5

I need some documentation about XUL but I do not have Internet access most of the time. So, I've tried to download the Mozilla Tutorial with the following command:

wget --no-parent -r -l 2 -p -k https://developer.mozilla.org/en/XUL_Tutorial

My intention was to download both the https://developer.mozilla.org/en/XUL_Tutorial page and its subpages (for example, https://developer.mozilla.org/en/XUL_Tutorial/Install_Scripts). However, even though I passed the --no-parent flag, it keeps getting pages such as https://developer.mozilla.org/index.php?title=Special:Userlogin&returntotitle=en%2FXUL+Tutorial%2FInstall+Scripts.
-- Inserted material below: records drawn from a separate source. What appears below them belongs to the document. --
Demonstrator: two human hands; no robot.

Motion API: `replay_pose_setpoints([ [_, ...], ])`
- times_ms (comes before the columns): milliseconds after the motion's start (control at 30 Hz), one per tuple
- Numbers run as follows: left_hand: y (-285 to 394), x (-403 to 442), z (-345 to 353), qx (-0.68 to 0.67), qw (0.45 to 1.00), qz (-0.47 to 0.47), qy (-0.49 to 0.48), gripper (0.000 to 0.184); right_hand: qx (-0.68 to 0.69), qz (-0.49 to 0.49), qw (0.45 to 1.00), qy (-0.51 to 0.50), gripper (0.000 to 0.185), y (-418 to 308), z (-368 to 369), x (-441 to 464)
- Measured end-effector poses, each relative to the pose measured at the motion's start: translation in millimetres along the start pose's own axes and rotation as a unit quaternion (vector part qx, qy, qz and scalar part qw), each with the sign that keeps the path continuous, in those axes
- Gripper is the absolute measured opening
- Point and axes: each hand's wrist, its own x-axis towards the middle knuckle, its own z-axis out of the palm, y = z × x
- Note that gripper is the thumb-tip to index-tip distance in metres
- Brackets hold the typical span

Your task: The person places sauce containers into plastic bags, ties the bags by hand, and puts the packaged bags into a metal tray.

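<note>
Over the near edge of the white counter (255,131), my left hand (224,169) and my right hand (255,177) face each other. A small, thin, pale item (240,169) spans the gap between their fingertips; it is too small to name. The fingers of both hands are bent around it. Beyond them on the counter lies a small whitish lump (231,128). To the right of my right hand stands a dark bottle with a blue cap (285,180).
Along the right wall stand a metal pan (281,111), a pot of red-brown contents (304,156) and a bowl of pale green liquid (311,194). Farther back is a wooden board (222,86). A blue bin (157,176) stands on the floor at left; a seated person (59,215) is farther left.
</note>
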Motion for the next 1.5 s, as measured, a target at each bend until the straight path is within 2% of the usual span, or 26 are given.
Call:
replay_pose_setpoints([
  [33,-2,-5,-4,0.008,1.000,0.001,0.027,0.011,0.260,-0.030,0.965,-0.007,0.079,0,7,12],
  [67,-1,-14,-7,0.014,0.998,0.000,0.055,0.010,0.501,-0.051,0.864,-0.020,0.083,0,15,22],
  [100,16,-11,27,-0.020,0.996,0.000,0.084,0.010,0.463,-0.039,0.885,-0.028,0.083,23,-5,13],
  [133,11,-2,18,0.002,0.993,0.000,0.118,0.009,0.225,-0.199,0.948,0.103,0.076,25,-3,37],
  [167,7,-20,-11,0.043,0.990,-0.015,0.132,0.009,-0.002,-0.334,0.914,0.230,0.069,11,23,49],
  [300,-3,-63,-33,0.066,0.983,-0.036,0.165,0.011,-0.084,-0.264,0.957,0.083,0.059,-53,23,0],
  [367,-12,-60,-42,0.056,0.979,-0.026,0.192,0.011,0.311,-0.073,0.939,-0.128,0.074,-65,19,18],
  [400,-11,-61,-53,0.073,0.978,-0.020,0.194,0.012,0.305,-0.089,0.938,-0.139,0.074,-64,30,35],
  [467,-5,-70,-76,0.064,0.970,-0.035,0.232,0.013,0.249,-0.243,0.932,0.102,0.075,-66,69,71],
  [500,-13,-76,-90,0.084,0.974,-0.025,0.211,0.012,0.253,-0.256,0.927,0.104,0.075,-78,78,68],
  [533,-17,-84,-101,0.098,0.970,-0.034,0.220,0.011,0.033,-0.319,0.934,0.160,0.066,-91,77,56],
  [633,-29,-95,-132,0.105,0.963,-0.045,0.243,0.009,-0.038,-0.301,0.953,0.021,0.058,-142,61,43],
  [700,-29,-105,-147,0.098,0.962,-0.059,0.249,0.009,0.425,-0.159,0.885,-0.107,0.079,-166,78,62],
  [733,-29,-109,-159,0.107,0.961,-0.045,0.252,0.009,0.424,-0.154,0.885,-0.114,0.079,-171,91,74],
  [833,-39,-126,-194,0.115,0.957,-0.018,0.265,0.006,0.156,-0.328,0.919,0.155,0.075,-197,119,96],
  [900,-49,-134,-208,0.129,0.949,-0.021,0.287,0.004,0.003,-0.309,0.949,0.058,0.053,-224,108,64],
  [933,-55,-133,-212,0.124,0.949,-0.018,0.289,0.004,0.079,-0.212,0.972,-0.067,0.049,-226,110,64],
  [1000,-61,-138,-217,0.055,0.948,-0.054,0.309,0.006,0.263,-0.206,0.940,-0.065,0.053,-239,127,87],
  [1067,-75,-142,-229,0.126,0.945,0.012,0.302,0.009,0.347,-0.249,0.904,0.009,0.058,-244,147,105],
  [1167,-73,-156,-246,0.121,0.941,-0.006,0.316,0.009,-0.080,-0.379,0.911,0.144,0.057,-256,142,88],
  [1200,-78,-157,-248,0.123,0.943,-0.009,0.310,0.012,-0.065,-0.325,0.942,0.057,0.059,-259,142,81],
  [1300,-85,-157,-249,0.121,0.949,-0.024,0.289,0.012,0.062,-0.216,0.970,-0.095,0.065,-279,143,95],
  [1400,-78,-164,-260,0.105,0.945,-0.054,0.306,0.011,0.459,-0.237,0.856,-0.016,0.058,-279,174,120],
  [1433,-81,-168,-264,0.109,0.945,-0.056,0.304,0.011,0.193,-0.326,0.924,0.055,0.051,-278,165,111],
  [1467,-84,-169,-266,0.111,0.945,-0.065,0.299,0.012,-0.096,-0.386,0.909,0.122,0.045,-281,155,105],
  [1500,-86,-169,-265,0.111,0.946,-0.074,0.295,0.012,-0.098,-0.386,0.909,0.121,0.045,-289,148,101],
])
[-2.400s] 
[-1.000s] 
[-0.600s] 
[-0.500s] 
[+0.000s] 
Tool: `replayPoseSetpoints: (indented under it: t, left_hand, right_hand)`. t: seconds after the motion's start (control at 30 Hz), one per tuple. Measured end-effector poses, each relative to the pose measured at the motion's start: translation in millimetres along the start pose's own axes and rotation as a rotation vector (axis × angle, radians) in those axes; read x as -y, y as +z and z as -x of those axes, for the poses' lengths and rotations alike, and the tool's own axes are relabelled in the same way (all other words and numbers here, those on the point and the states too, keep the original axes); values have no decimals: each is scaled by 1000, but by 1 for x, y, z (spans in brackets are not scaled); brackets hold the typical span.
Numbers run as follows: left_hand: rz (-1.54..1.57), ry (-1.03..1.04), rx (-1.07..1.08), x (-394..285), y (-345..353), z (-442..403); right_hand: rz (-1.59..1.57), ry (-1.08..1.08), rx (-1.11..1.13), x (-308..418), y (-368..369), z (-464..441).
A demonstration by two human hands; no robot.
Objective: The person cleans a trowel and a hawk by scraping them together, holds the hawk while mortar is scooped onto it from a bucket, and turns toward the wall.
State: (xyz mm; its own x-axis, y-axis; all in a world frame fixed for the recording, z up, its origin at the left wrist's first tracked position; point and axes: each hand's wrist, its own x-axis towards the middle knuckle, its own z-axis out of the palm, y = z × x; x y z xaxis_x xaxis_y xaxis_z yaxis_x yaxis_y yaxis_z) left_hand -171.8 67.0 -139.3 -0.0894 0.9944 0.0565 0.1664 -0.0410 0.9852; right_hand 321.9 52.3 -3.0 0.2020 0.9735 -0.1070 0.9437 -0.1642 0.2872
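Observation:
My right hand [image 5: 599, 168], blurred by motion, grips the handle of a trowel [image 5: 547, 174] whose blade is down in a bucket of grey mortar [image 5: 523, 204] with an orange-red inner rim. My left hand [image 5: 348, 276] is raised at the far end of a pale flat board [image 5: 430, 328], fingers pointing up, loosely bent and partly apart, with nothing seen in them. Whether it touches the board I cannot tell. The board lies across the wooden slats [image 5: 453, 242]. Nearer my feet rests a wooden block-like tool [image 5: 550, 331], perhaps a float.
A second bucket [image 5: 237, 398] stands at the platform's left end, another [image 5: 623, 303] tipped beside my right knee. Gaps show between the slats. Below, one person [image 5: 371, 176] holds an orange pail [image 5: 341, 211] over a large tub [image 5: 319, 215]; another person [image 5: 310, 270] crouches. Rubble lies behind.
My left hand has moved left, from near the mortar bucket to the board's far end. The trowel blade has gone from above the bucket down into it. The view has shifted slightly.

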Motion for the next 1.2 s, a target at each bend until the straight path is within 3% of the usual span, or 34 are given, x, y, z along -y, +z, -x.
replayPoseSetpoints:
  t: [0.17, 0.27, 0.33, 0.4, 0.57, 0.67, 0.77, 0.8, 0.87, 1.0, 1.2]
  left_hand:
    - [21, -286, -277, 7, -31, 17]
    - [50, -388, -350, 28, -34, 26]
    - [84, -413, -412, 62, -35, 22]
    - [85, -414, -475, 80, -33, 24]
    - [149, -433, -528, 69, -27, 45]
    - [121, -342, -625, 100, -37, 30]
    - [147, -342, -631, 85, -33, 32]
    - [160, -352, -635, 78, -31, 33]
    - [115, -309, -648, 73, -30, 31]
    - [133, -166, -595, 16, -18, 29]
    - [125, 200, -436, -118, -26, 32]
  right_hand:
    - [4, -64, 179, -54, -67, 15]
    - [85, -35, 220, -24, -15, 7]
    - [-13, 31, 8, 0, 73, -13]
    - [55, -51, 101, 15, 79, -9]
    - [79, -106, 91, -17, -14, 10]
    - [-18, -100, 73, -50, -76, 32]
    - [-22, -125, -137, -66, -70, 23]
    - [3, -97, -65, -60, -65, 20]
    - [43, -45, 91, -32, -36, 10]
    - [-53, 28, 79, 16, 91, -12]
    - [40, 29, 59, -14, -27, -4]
I do not understand why it happens. How could I achieve the behavior I intended?

studiohack
  • 13,468
  • 19
  • 88
  • 118
brandizzi
  • 165
  • 1
  • 1
  • 6

3 Answers3

18

You need the trailing slash at the end of the URL.

Dyax
  • 196
  • 2
  • 3
  • I tried `wget --no-parent -r -l 2 -p -k https://developer.mozilla.org/en/XUL_Tutorial/` but it only download the `index.html` file... – brandizzi Sep 15 '11 at 13:13
  • 2
    that was my issue! probably common among wget beginners – John Berryman Jan 21 '14 at 23:35
  • `it only download the index.html file` That was because you were using `l 2`. Since you did not change the accepted answer, I guess you never increased the recursion level to realize this is the best answer for the question as it had been asked. – Synetech Dec 13 '14 at 02:42
  • 1
    This is the correct answer to the question. Confirmed. – Johannes Overmann Jun 28 '19 at 09:31
  • I can also confirm. I spent about 1h trying different combinations of flags, and navigating the internet. So frustrating that it all boiled down to a simple missing slash. I wonder how wget interprets the command without the slash. – bartgol Mar 20 '20 at 04:59
2

Was having a similar issue:

wget -r -l1 --no-parent -nH "https://www.website.com/parent/directory/"

I believe there was an issue with https vs. http. I updated $HOME/.wgetrc to:

header = Accept-Encoding: none
header = Accept-Language: en-us,en;q=0.5
header = Accept: text/html,application/xhtml+xml,application/xml;q=0.9,*/*;q=0.8
header = Connection: keep-alive
user_agent = Mozilla/5.0 (Windows NT 5.1; rv:10.0.2) Gecko/20100101 Firefox/10.0.2
referer = http://www.google.com/
robots = off

Then changed changed https to http:

wget -r -l1 --no-parent -nH "http://www.website.com/parent/directory/"

The wget program no longer created folders (or retrieved files) from outside the specified directory hierarchy.

Dave Jarvis
  • 3,168
  • 5
  • 32
  • 37
  • I tried it and it seems to work perfectly. Waiting the end of the download (which I do not need anymore actually) to be sure :) However, I did not changed to HTTP - I mean, I changed, but it kept redirecting to HTTPS. Do you know why your `.wgetrc` seems to be changing the behavior? – brandizzi Aug 24 '12 at 16:59
1

I had to disable gzip compression to make it work. I also changed the user-agent because some pages forbid wget. So this is what I've put into my .wgetrc:

header = Accept-Encoding: none

user_agent = Mozilla/5.0 (Windows; U; Windows NT 5.1; en-US; rv:1.8.1.6) Gecko/20070725 Firefox/2.0.0.6

Works great here.

Gaff
  • 18,569
  • 15
  • 57
  • 68